__Goal of the exercise__
Among the entries that follow, find the lines containing the string "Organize" and copy them.

======== Information supplied

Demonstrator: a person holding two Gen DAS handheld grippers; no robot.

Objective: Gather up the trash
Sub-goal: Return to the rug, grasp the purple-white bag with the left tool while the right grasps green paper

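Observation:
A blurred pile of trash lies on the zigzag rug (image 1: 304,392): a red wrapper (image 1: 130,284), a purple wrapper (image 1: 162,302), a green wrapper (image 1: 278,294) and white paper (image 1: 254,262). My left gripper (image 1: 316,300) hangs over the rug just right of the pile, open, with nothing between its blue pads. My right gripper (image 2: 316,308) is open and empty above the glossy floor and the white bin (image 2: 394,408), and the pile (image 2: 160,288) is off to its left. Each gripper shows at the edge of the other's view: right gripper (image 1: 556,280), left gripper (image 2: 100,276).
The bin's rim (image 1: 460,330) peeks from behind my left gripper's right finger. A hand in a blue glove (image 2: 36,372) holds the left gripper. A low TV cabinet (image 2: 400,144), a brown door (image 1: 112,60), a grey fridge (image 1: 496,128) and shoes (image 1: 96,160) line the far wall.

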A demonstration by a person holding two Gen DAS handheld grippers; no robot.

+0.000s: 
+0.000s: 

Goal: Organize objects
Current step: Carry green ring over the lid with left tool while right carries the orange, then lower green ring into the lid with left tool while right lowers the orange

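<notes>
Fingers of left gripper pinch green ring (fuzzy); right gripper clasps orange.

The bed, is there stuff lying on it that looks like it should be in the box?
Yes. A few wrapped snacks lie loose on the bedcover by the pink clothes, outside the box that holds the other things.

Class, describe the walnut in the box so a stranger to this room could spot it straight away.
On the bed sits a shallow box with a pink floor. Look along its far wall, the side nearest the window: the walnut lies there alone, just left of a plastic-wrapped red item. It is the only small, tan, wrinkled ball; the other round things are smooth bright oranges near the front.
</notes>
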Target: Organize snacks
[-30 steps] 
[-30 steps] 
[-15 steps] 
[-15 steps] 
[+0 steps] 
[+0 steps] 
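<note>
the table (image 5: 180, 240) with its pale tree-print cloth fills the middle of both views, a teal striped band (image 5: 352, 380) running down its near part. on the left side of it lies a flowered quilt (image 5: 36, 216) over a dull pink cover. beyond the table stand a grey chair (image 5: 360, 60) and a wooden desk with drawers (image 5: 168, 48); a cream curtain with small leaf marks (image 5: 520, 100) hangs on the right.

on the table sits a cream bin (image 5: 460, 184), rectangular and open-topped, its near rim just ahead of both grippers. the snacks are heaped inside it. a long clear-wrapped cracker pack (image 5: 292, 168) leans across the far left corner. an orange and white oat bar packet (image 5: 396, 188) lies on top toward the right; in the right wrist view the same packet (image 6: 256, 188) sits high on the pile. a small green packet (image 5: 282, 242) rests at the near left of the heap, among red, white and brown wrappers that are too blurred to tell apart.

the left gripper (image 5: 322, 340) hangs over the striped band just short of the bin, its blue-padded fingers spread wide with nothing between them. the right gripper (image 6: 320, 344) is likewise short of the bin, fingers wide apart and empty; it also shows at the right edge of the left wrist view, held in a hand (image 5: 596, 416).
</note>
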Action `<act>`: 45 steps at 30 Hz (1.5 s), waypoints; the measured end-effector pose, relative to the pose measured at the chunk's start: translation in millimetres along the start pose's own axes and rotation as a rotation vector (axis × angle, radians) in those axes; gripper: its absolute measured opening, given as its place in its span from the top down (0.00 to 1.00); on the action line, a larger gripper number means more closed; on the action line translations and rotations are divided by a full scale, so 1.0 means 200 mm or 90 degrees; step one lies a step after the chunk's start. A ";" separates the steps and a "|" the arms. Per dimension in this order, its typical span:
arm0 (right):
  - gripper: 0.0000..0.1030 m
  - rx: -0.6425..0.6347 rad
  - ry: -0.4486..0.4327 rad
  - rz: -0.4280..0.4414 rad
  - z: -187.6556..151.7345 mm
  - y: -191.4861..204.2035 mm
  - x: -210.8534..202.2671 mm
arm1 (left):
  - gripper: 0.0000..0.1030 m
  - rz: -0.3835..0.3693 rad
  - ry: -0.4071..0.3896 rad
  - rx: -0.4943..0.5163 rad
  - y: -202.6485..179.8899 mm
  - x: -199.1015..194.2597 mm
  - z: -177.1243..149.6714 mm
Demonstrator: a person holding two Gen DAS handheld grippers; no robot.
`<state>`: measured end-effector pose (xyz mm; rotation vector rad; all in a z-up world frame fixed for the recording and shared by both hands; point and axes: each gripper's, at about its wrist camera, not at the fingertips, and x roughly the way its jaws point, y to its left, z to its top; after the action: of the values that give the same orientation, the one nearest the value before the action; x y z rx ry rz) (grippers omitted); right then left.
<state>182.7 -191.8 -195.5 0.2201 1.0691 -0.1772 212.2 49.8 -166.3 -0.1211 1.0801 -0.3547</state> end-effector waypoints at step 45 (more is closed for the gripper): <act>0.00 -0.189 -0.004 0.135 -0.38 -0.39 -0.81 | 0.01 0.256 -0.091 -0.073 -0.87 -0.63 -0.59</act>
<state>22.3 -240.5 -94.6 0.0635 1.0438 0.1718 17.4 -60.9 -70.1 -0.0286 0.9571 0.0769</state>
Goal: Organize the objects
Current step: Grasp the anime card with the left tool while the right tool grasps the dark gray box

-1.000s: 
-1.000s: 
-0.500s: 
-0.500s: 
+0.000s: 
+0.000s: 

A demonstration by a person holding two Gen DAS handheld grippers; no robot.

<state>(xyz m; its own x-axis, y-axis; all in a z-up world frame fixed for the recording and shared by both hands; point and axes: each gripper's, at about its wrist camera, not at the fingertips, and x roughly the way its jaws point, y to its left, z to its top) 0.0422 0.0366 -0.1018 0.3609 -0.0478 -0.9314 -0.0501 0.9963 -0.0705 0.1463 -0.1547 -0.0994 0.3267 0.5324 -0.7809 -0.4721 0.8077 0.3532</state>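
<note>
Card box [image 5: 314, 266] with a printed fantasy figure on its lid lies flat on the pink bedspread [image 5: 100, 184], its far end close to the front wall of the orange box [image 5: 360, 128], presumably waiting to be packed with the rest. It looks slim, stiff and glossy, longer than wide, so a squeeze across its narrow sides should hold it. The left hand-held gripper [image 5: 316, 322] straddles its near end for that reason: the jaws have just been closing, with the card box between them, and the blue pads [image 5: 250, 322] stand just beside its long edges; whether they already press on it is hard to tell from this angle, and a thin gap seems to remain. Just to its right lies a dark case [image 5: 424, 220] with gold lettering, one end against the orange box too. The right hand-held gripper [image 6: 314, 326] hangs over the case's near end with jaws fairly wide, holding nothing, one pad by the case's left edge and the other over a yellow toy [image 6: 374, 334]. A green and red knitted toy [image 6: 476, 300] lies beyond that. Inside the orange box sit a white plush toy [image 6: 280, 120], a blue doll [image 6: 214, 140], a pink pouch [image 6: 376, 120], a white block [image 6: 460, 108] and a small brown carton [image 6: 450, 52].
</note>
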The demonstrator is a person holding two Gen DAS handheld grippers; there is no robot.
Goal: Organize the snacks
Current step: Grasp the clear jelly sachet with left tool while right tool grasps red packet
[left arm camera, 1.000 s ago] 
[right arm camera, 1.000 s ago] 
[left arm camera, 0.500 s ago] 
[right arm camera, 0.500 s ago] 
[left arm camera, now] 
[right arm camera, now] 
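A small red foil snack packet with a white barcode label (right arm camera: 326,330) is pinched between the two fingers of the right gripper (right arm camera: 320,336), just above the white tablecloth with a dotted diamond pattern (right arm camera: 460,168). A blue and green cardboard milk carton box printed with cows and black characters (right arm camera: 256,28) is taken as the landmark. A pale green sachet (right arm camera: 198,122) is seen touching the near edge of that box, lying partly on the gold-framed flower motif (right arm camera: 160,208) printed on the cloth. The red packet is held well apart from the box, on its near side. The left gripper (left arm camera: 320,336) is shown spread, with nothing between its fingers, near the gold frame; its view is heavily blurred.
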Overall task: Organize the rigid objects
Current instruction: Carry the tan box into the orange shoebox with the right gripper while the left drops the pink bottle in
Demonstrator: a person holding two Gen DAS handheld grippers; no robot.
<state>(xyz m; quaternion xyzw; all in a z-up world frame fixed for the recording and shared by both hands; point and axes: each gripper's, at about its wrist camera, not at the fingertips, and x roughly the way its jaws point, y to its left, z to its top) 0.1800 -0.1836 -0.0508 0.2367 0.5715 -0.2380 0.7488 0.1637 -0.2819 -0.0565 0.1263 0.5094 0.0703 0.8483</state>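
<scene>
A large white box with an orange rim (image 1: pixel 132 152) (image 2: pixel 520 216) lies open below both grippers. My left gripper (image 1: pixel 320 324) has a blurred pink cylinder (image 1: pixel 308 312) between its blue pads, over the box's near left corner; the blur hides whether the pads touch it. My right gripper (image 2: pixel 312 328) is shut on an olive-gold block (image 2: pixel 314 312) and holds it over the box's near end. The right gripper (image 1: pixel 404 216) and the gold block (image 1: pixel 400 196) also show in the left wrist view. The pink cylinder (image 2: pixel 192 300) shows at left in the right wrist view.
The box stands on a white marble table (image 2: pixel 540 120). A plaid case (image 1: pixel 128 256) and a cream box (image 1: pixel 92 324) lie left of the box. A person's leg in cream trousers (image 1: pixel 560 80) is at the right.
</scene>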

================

__Answer to this task__
Goal: Organize objects
Target: Organize snacks
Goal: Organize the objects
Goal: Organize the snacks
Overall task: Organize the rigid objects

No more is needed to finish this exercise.